Haben Räume ein Gedächtnis? In Dirk Brömmels Fotoserie der Villa Tugendhat scheint dies der Fall zu sein. Die Villa Tugendhat wurde 1929 von Mies van der Rohe für die Familie des Textilfabrikanten Fritz Tugendhat gebaut. Noch heute zählt sein offenes Raumkonzept zu den Meilensteinen der Geschichte der modernen Architektur. Die hohen Fenster lassen sich vollständig im Boden versenken, die Grenzen zwischen Innen- und Außenraum lösen sich auf.
Genauso durchlässig erscheinen die Zeitebenen in Brömmels Fotoarbeiten von der Villa Tugendhat. Heute ist das Gebäude im tschechischen Brno ein Museum. Als Brömmel es besichtigte, fand er außer in alten Fotoalben der Familie Tugendhat keinerlei Hinweise, dass in diesen Räumen einmal Menschen gewohnt und gelebt haben. Mit Hilfe der Sandwichtechnik legte er die historischen Bilder der Tugendhats über seine aktuellen Aufnahmen von den Räumen.
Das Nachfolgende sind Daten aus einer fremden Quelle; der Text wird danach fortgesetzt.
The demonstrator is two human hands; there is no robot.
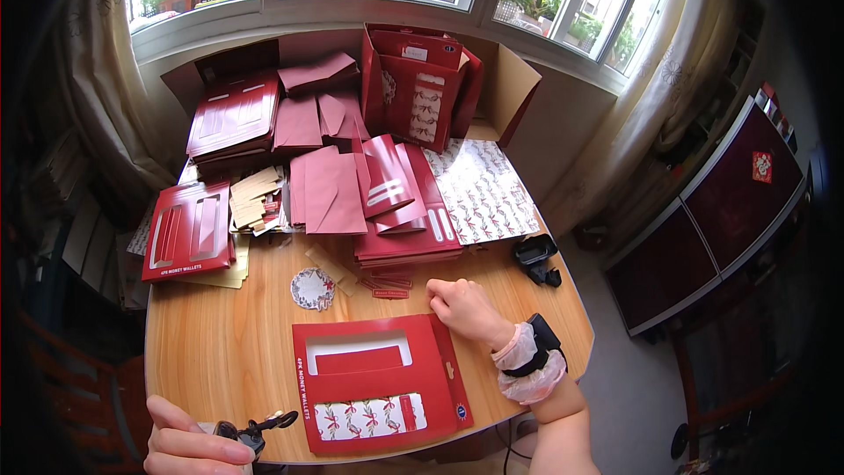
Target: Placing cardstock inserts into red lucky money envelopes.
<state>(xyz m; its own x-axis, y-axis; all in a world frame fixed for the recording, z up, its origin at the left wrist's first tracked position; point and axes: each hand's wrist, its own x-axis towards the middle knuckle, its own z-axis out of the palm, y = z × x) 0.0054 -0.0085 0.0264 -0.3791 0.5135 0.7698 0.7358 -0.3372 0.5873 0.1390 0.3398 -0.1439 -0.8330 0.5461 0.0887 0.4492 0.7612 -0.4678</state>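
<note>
My left hand (198, 443), at the lower left edge of the view, grips a small black device (245, 437) with a short looped cord; part of it is hidden by the fingers. Curled on the wooden table, my right hand (463, 307) shows nothing in its fingers. Close below it lies a flat red cardboard packet (362, 382) with two cut-out windows, white lettering and a hang-hole flap at its right side. One window shows a red piece on white, the other a bow-patterned white paper. Small red label strips (390, 293) lie left of my right hand.
A round wreath-printed tag (312, 289) lies mid-table. Behind are pink envelopes (330, 191), a red packet stack (234, 112), kraft tags (254, 198), patterned sheets (488, 198) and a cardboard box (511, 89). Another windowed packet (188, 231) sits left; a black holder (535, 252) stands right.
</note>
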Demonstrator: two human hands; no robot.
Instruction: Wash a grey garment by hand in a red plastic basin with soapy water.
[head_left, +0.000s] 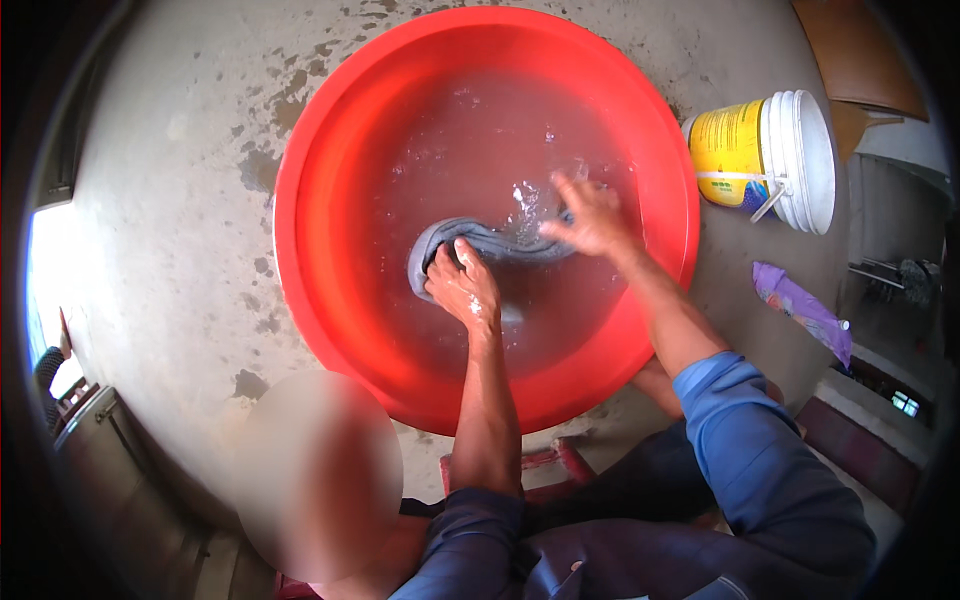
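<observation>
A large red plastic tub (487, 16) stands before me, holding cloudy, greyish-pink water (465, 165). In it lies a wet grey cloth (517, 246), twisted lengthwise and partly at the surface. My left hand (466, 289) grips the cloth's bent left end, with suds on the back of the hand. Over the cloth's right end is my right hand (592, 214), thumb and index finger spread; its other fingers are partly hidden. Small splashes and bubbles (525, 199) show beside the right hand.
A white bucket with a yellow label (726, 150) lies on its side, right of the tub. Nearby on the concrete floor (172, 240) is a purple plastic packet (802, 307). A reddish stool (574, 459) stands close to my legs. Wet patches mark the floor at left.
</observation>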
Und plötzlich wurden Erinnerungen sichtbar: Zwei kleine Kinder sitzen vor den Fenstern der alten Villa, auf dem Couchtisch stehen Raucherutensilien der 30er Jahre und im Wohnzimmer feiert die Familie Weihnachten. Dem Betrachter wird ein Blick in die Vergangenheit gewährt, die Bilder lassen ihn teilhaben an längst vergessenen Ereignissen.
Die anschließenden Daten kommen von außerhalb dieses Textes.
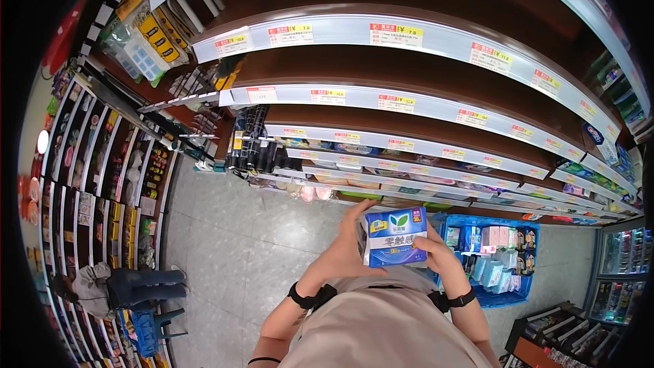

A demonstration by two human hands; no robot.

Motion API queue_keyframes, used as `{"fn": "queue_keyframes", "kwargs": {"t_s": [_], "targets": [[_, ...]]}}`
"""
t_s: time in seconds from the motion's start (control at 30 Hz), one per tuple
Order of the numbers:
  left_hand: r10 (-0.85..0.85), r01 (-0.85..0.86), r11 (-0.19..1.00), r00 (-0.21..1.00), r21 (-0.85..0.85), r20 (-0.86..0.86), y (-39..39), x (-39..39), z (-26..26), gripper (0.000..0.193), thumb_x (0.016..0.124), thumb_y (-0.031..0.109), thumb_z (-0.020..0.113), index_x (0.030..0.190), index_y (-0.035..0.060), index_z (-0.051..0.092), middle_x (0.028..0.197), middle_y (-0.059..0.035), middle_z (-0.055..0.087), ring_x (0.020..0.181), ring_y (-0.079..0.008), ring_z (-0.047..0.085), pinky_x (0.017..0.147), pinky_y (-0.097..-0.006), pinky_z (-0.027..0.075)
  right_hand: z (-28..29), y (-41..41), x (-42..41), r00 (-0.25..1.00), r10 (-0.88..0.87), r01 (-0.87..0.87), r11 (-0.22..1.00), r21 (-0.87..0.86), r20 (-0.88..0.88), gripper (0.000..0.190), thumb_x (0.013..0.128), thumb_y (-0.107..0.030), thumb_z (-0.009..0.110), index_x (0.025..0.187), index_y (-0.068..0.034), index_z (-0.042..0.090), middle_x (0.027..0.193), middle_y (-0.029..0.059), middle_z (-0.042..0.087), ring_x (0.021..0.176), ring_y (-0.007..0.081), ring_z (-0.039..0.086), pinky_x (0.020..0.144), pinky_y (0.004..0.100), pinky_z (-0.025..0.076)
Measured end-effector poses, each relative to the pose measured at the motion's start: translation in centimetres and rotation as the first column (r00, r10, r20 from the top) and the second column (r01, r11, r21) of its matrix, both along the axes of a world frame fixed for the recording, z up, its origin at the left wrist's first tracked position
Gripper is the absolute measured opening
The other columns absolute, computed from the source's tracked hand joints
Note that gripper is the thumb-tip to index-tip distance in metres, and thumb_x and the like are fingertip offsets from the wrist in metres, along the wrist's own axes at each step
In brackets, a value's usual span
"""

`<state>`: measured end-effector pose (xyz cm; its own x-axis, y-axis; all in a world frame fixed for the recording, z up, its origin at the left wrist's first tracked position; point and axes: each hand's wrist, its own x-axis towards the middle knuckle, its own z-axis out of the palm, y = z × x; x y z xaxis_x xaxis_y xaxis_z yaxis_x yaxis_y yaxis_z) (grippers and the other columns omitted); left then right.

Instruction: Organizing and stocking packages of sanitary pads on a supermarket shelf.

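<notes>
A blue and purple packet of sanitary pads (396, 239) is held in front of my body, its printed face turned up towards me. My right hand (440, 251) grips its right side, thumb across the front and the other fingers hidden behind. Around the left side curves my left hand (343, 246), fingers spread above and below the packet. Whether it bears any of the weight is not clear. Beyond the packet stands a long shelf unit (357, 72) with price labels along its edges. Its upper boards show bare brown surfaces; packaged goods fill parts of the lower ones.
On the floor to my right sits a blue plastic crate (434, 278) holding several packets. A glass-door fridge (608, 260) and a low display rack (567, 329) stand farther right. To the left, a person (122, 289) bends by stocked shelves near a blue basket (138, 332) and a stool (168, 323).
</notes>
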<state>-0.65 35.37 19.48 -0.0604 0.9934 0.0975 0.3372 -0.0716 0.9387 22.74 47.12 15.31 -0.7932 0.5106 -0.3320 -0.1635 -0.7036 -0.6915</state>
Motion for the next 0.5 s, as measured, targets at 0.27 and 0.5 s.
{"fn": "queue_keyframes", "kwargs": {"t_s": [0.27, 0.5], "targets": [[0.014, -0.017, 0.999, 0.997, 0.037, 0.078, -0.9, 0.3, -0.3, 0.133, 0.059, 0.026, 0.103, 0.159, 0.0079, 0.018, 0.156, -0.0191, 0.04, 0.143, -0.0309, 0.042, 0.117, -0.0438, 0.034, -0.8, -0.1, -0.6, 0.997, 0.07, -0.07, 0.997, -0.016, 0.03, 0.09, 0.095, -0.019, 0.072, 0.165, -0.005, 0.018, 0.156, 0.015, 0.045, 0.143, 0.0258, 0.045, 0.117, 0.0396, 0.039], [0.061, -0.061, 0.998, 0.997, 0.016, -0.036, -1.9, -0.4, -0.1, 0.127, 0.058, 0.026, 0.103, 0.157, 0.0089, 0.025, 0.154, -0.0177, 0.042, 0.139, -0.0301, 0.045, 0.115, -0.0432, 0.037, -1.2, -0.2, -1.5, 0.994, 0.103, -0.102, 0.994, -0.045, 0.034, 0.089, 0.096, -0.018, 0.072, 0.165, -0.004, 0.018, 0.157, 0.0143, 0.045, 0.143, 0.0249, 0.045, 0.118, 0.0384, 0.037]]}}
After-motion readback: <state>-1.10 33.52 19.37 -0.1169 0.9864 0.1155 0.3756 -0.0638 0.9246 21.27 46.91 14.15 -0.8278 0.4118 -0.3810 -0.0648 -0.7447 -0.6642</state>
Da die Bildebenen nicht exakt aufeinander liegen, sondern leicht versetzt montiert wurden, wird gleichzeitig auch die museale Leblosigkeit, welche die Räume heute ausstrahlen, sichtbar. Brömmels Arbeiten faszinieren und irritieren zugleich: Man fühlt sich emotional angesprochen – von Aufnahmen einer völlig fremden Familie. Hier werden Erinnerungen sicht- und spürbar, die nicht die eigenen sind. Und trotzdem fühlt man sich hineingezogen, möchte teilnehmen an dem Leben vergangener Kindertage. Oder ist es die Sehnsucht nach der eigenen Kindheit, die hier angesprochen wird? Die Familienszenen bleiben oft unscharf, sie wirken schemenhaft. Sie erinnern an Bilder aus Träumen: Ein kurzes Aufleuchten einer längst vergessenen Begebenheit, ein schneller Blick in die Tiefen des Gedächtnisses. Er lässt sich nicht festhalten, dieser Augenblick. In Brömmels Arbeiten gelingt dies, auch wenn man das Gefühl nicht los wird, im nächsten Moment verschwindet die feiernde Familie samt Schaukelpferd und Weihnachtsbaum wieder hinter der Onyx-Wand, und man steht vor einem perfekt ausgeleuchteten Architekturfoto von der Villa Tugendhat.